Chrysler last reported earnings in August 2007, just after it became a private company when it was sold by Daimler AG to private-equity firm Cerberus Capital Management. At that time, it reported a second-quarter profit of $549 million, although it said it would have lost money without a $946 million gain because it didn't book scheduled depreciation and amortization that quarter.
Cerberus didn't invest the cash needed to weather the worst auto sales decline in more than 25 years, and as a result, Chrysler came close to running out of money at the end of 2008. The U.S. government stepped in, authorizing $15.5 billion in aid and appointing Marchionne to run the company after it emerged from Chapter 11. Chrysler said it has not drawn $2.4 billion of U.S. and Canadian government aid.

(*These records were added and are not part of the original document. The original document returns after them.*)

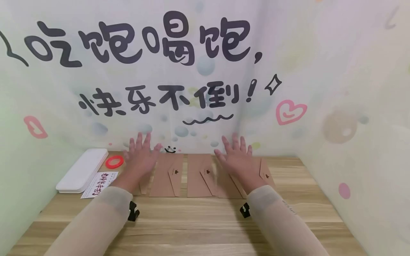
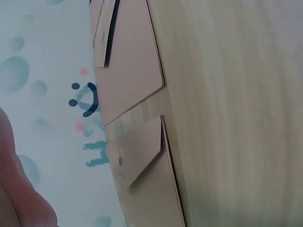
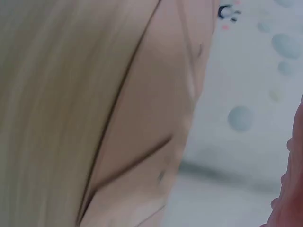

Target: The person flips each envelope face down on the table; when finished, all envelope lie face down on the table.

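Several brown paper envelopes with pointed flaps lie in a row along the back of the table. In the head view, one envelope (image 1: 163, 174) lies left of centre and another envelope (image 1: 198, 174) is beside it. My left hand (image 1: 141, 158) is over the left end of the row, fingers spread and holding nothing. Over the right end is my right hand (image 1: 238, 160), also spread and holding nothing, partly covering an envelope (image 1: 264, 170). Both wrist views catch only an edge of the left hand (image 2: 21, 189) and right hand (image 3: 289, 189), apart from the envelopes seen there.
A white case (image 1: 83, 170) stands at the table's back left. Next to it are a red ring (image 1: 114, 162) and a white card (image 1: 99, 185) with dark red handwriting. A printed cloth wall (image 1: 192, 78) closes off the back, with more walls at both sides.
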`<state>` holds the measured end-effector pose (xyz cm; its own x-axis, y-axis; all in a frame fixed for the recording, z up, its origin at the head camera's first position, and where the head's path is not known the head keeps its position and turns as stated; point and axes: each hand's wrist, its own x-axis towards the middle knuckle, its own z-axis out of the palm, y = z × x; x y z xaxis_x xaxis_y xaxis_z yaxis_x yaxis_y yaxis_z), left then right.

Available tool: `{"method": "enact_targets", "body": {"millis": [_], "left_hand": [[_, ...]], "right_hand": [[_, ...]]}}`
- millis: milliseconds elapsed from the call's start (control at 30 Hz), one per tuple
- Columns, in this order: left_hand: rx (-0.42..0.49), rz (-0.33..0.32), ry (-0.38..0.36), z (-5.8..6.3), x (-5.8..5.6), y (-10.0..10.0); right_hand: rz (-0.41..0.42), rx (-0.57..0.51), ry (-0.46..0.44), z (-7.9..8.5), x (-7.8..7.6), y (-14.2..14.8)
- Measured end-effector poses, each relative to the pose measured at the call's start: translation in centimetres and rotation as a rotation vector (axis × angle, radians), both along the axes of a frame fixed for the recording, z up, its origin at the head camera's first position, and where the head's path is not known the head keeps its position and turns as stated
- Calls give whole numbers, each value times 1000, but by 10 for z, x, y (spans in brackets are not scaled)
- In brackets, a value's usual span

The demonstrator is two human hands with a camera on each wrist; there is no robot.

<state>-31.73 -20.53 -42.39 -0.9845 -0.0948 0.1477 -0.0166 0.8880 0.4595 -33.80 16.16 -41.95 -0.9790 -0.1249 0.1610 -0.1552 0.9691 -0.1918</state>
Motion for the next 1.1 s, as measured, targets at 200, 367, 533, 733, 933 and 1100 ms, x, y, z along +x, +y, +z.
{"method": "enact_targets", "body": {"millis": [200, 367, 533, 733, 933, 1100], "left_hand": [[117, -8, -28, 4, 6, -15], [223, -35, -79, 3, 9, -35], [337, -65, -157, 2, 14, -56], [374, -113, -170, -2, 27, -80], [404, -52, -269, -10, 44, -90], [468, -42, -290, -15, 46, -96]], "right_hand": [[67, -24, 16, 4, 6, -35], [188, -137, -34, 9, 15, -67], [332, -320, -134, 7, 21, -99], [348, -673, -303, -2, 35, -143], [326, -990, -409, -20, 45, -187], [325, -1146, -487, -28, 50, -213]]}}
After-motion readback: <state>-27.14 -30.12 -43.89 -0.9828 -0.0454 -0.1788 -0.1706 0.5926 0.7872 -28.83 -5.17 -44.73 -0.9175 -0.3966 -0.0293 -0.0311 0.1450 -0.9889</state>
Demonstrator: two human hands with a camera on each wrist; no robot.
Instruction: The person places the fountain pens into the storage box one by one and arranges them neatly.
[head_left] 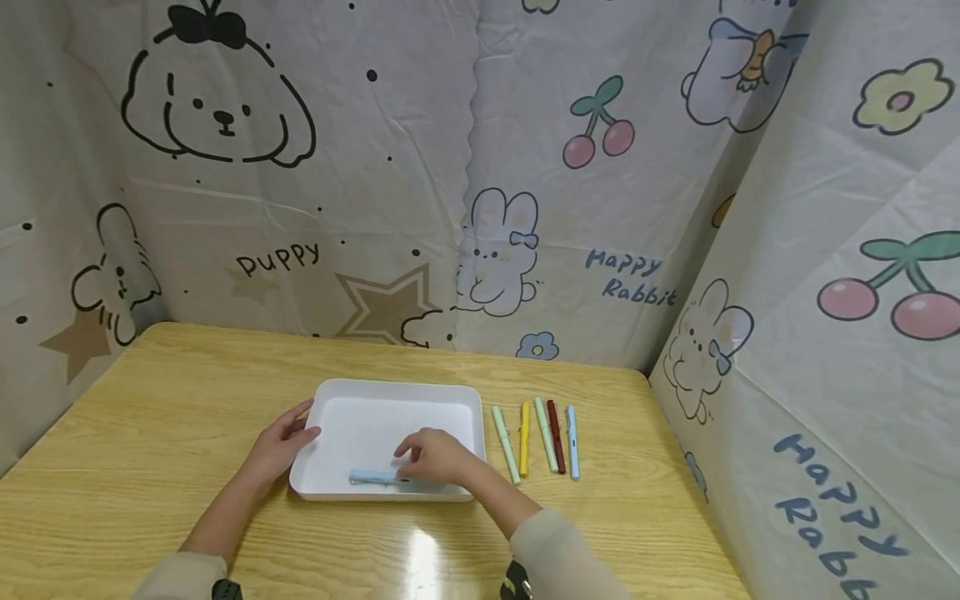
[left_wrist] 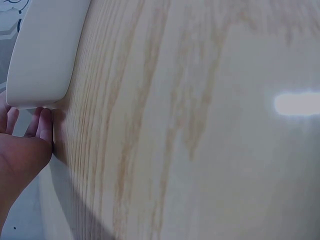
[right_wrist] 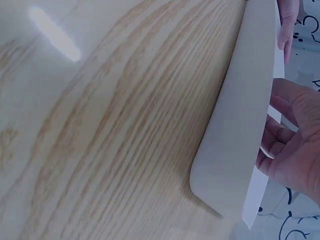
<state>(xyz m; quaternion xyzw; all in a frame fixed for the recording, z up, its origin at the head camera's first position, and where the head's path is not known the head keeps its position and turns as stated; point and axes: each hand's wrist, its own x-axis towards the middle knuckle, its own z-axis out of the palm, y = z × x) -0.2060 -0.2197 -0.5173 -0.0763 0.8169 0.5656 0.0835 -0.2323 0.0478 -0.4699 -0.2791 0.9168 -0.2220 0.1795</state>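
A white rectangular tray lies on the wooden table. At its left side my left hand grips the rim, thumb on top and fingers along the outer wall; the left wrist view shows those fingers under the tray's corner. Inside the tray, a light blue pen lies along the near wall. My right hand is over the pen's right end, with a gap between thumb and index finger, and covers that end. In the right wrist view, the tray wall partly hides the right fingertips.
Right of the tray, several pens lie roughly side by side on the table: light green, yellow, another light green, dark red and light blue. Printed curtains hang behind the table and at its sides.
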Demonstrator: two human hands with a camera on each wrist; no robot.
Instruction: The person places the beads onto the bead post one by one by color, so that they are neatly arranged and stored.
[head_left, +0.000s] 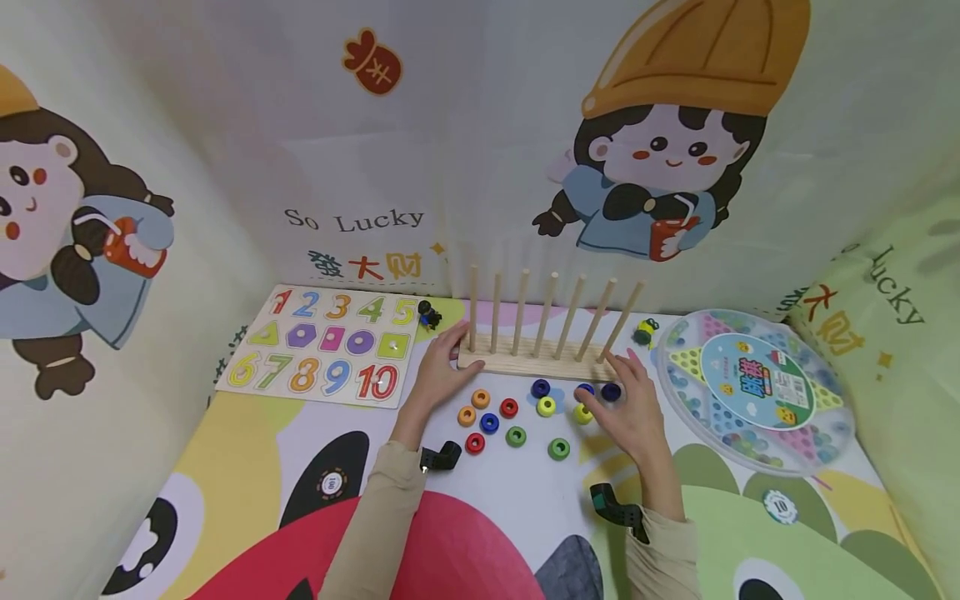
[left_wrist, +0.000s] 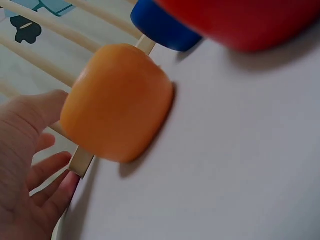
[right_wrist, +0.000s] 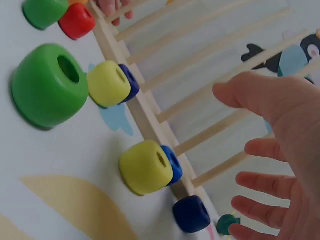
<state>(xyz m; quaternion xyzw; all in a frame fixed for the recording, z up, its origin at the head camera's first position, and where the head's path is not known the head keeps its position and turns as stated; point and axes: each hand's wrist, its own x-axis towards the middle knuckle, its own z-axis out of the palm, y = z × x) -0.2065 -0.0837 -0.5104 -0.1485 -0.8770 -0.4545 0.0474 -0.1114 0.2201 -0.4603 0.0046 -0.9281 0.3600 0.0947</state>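
Note:
A wooden peg rack with several upright pegs stands at the middle back of the table. My left hand grips its left end, thumb along the front and fingers around the end. In the right wrist view, my right hand has its fingers spread beside the rack's right end, holding nothing. Loose beads with holes lie before the rack: orange, red, blue, green and yellow. A dark blue bead sits by the rack's right end, close to the right hand.
A number puzzle board lies to the left, and a round marble game board to the right. Two small toy figures, one dark and one green and yellow, stand near the rack's ends. A printed cloth wall rises behind.

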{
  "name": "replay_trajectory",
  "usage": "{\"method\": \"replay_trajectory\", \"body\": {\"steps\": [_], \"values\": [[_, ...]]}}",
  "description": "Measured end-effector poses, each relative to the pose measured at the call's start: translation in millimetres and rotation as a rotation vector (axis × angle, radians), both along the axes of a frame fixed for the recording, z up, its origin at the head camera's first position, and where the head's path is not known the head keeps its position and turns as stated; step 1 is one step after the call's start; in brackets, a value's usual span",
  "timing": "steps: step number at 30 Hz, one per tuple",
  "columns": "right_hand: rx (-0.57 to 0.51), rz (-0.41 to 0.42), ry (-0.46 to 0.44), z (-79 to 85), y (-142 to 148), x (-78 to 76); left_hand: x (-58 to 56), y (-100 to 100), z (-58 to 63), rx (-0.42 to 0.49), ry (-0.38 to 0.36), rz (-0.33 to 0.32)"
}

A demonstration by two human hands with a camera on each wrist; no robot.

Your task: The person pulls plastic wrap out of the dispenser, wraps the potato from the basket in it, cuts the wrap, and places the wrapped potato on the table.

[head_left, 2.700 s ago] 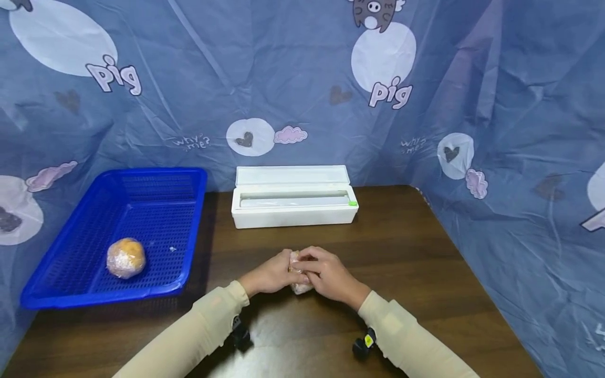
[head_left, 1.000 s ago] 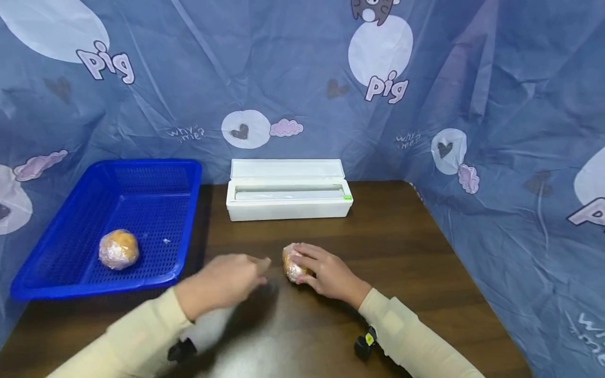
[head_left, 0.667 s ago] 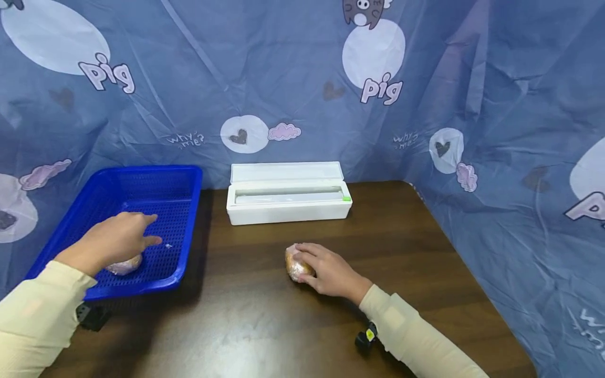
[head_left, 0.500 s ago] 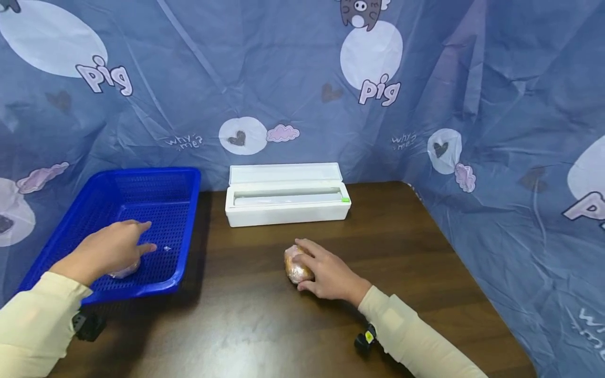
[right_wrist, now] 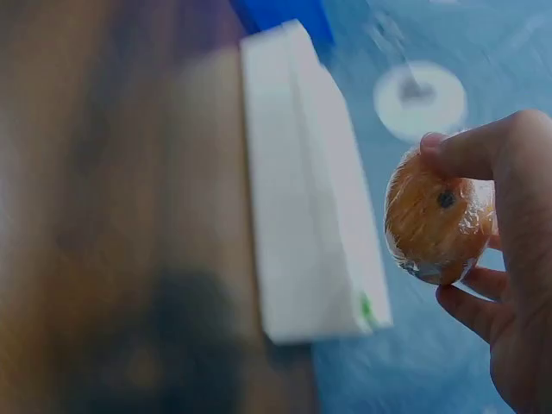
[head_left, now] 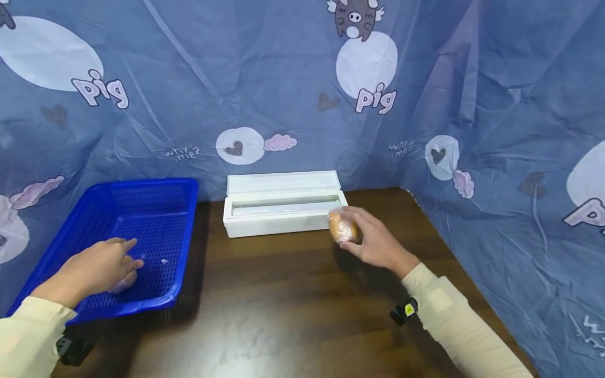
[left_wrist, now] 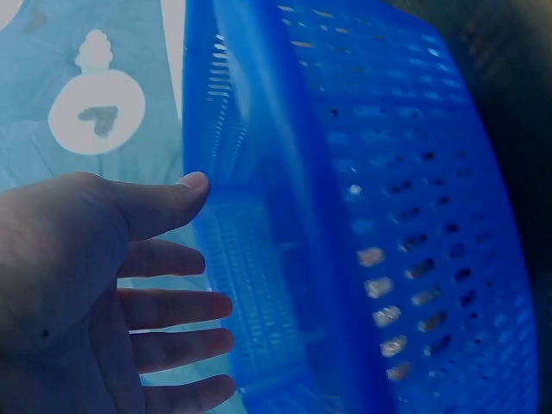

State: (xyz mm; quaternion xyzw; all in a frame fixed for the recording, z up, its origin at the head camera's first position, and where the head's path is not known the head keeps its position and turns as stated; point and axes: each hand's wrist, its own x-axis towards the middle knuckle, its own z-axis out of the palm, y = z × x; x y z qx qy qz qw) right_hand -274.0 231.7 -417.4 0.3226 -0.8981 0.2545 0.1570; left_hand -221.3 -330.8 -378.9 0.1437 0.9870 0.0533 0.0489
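In the head view my right hand (head_left: 375, 241) grips a round orange fruit (head_left: 341, 228) wrapped in shiny clear film, above the table near the white box's right end. The right wrist view shows thumb and fingers round this wrapped fruit (right_wrist: 438, 220), which has a dark spot on its skin. My left hand (head_left: 96, 268) is over the blue basket (head_left: 187, 252), fingers extended and holding nothing. Beneath it, partly hidden, a second wrapped fruit (head_left: 124, 283) lies in the basket. In the left wrist view the left hand's fingers (left_wrist: 177, 306) spread beside the basket wall.
A long white cling film box (head_left: 279, 226) stands at the table's back with its lid up, a pale roll inside and a green slider at its right. A small clear scrap (head_left: 164, 261) lies in the basket. A blue printed cloth (head_left: 283, 79) hangs behind.
Both hands were on the fruit at first. My left hand left it and moved over the basket. My right hand then raised the fruit and carried it forward and right.
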Motion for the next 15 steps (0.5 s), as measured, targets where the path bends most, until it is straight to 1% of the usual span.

Marchionne said the improved performance came from discipline in pricing its vehicles, a larger proportion of its sales coming from the profitable Ram pickup, and cost efficiency mainly from adopting Fiat's manufacturing system.
The company said its U.S. market share grew from 8.1 percent at the end of last year to 9.1 percent in the first quarter. Sales worldwide grew 5 percent over the fourth quarter of 2009 to 334,000 vehicles.
But there were also were signs that Chrysler could have a rough go in the future, especially in the U.S., its key home market. The company's U.S. sales grew 5 percent for the quarter, but lagged behind other automakers as the whole market grew 15.5 percent. About 40 percent of Chrysler's sales for the period were to rental car companies and other fleet buyers, which generally yield lower profits than retail sales to individuals.
Dealers also reported slow sales due to an aging product lineup. But Chrysler said that by the end of the year it plans to redo the slow-selling Chrysler Sebring midsize sedan and the Dodge Charger muscle car, as well as unveil a new Jeep Grand Cherokee sport utility vehicle and a new Chrysler 300 large car. Also coming in December is the Fiat 500 minicar.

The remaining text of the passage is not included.